CBN’s letter to Diamond Bank stated that its investigation also revealed that the shareholders of MTN Nigeria Communications Limited invested $402,590,261.03 in the company from 2011 to 2006; .
“The investment was carried out through the inflow of foreign currency cash transfer and equipment importation, which was evidenced by the CCIs issued by your bank, Citi Bank and Standard Chartered Bank; the CCIs issued illegally by your bank along with the other banks in respect of the $402,590,261.03 showed that $59,436,923.44 was recorded/invested as shareholders’ loan and $343,153,339.56 as equity. This position was, however, contrary to the position in the financial statements of MTN Nigeria Communications Limited for the year ended December 31, 2007, which showed that $399,594,146.00 was invested as shareholders’ loan and $2,996,117.00 as equity investment, in accordance with the shareholder’s agreement but contrary to the CCIs issued by your bank, Citi Bank (CB) and Standard Chartered Bank (SCB). Your action in this regard constituted a rendition of false returns to the Central Bank of Nigeria.”
; and
“On account of the illegal conversion of the shareholders loan to preference shares (interest free loan) of $399,594,146.00, the sum of $8,134,312,397.63 was illegally repatriated by your bank and the other banks on behalf of MTN Nigeria Communications Limited, within a period of six years,” the apex bank said, adding that its findings showed that the bank issued three CCIs in favour of Dantata Investment for the sum of $5million without converting the foreign exchange received into Naira as required by our regulations. “On the basis of these illegally issued CCIs, your bank repatriated the sum of $102,545,336.77 in respect of these CCIs.”

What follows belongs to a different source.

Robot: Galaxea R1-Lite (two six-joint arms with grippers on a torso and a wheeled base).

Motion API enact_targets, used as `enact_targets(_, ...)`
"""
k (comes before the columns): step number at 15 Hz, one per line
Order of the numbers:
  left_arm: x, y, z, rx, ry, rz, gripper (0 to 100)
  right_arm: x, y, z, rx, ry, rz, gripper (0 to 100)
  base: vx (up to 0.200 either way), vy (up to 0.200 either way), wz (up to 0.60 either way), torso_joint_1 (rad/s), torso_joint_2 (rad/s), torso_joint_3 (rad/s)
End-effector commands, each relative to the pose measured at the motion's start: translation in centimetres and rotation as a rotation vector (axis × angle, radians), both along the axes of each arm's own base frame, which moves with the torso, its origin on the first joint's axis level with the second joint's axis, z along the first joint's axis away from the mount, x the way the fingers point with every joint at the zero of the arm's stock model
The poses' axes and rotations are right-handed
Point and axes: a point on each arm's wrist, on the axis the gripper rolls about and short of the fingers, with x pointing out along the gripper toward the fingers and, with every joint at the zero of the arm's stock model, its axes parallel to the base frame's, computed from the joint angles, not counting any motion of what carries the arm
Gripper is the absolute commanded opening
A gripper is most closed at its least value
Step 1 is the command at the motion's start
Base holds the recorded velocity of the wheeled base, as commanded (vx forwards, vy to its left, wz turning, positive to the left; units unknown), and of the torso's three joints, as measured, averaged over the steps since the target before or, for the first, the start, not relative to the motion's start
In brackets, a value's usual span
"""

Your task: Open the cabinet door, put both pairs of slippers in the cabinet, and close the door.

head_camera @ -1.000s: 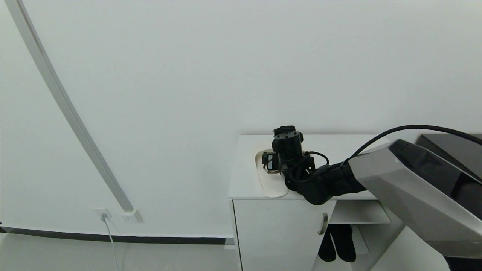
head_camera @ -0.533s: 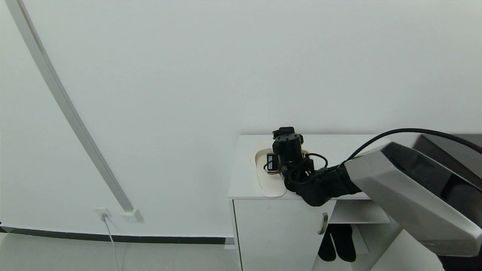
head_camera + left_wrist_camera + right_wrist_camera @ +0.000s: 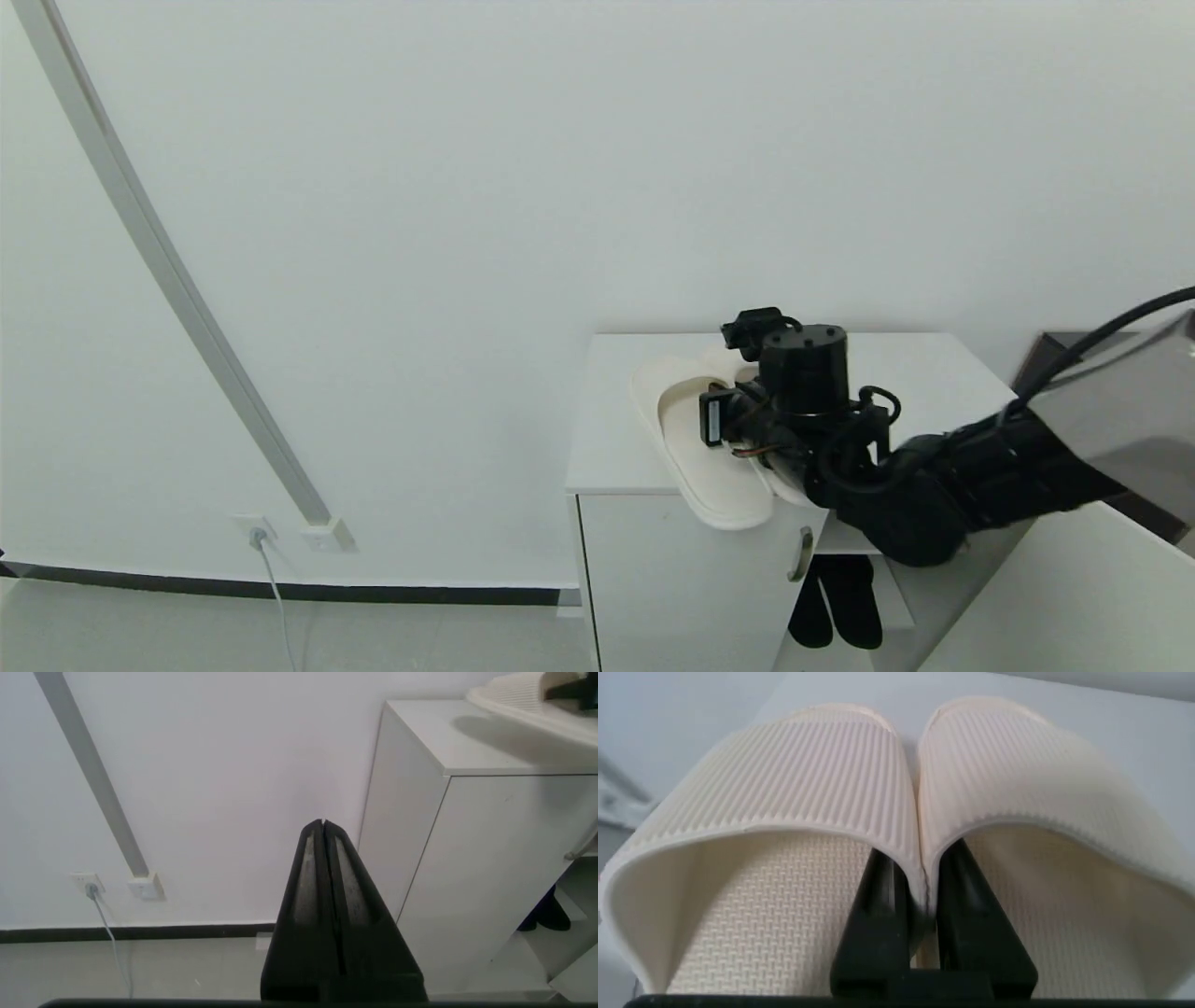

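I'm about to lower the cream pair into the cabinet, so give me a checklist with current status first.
1. Right end effector clamped on the straps of both cream slippers: ok.
2. Cabinet door swung open: ok.
3. Black slippers inside, on the lower level: ok.
4. Free space inside for the second pair: cannot tell, mostly hidden.
5. Left end effector shut, clear of the cabinet: ok.
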Motion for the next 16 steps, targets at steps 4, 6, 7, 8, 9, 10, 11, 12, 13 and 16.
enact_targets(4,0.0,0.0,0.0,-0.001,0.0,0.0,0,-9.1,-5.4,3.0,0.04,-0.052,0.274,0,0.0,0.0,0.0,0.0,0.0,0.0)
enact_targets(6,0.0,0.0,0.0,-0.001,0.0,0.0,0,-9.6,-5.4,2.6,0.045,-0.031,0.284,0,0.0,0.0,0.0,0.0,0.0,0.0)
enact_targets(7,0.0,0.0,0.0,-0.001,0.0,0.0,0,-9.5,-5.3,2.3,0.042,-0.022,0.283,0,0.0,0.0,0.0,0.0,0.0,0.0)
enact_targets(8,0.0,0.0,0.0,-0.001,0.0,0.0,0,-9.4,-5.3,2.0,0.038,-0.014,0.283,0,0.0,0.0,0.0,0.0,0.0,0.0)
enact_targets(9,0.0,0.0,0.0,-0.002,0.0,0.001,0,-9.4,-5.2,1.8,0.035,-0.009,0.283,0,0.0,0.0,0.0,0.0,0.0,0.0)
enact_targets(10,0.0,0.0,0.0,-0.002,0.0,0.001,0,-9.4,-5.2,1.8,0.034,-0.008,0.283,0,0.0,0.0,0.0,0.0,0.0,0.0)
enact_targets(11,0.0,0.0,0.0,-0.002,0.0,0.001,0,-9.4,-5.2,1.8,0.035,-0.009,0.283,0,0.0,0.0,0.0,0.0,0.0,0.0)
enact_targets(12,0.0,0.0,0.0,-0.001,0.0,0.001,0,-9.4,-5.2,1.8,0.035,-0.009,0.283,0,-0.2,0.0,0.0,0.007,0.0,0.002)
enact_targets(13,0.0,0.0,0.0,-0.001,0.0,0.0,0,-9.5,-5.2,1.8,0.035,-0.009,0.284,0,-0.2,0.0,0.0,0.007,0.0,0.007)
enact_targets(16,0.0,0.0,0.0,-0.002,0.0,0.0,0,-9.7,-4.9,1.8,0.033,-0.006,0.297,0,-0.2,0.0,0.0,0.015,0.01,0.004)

“A further review of the CCIs also showed that no Form “M” was opened as evidence of the utilisation of the FX for the importation of goods (as “Not valid for FX”) into the country;
“Your bank remitted the sum of $348,914,501.38 as dividend to MTN Nigeria Communications Limited offshore corporate shareholders without any documentary evidence of the audited account of the company to justify the basis of the payment of the dividend declared and paid by MTNN. This action was a violation of the provision of Memorandum 24(4)(b) of the Foreign Exchange Manual;
“Your bank failed to indemnify SCB for losses and/or liabilities that may arise from the use of the CCIs you transferred to SCB in violation of the provisions of the Foreign Exchange Manual 2006;
“Your bank issued three CCIs outside the regulatory 24 hours without the approval of the CBN contrary to provisions of Memorandum 22 of the Foreign Exchange Manual 2006; and
“Your bank illegally remitted the sum of $352,222,358.39 on behalf of Standard Chartered Bank and Stanbic IBTC Bank in respect of the various CCIs issued to MTN Nigeria Communications Limited.
Upon the conclusion of the investigation, the Committee of Governors of the Central Bank of Nigeria met with the management of your bank and the other banks as well as representatives of MTN Nigeria Communications Limited in Lagos on May 25, 2018. This was to give all the parties fair hearing, towards taking an informed decision on the matte,” the letter explained.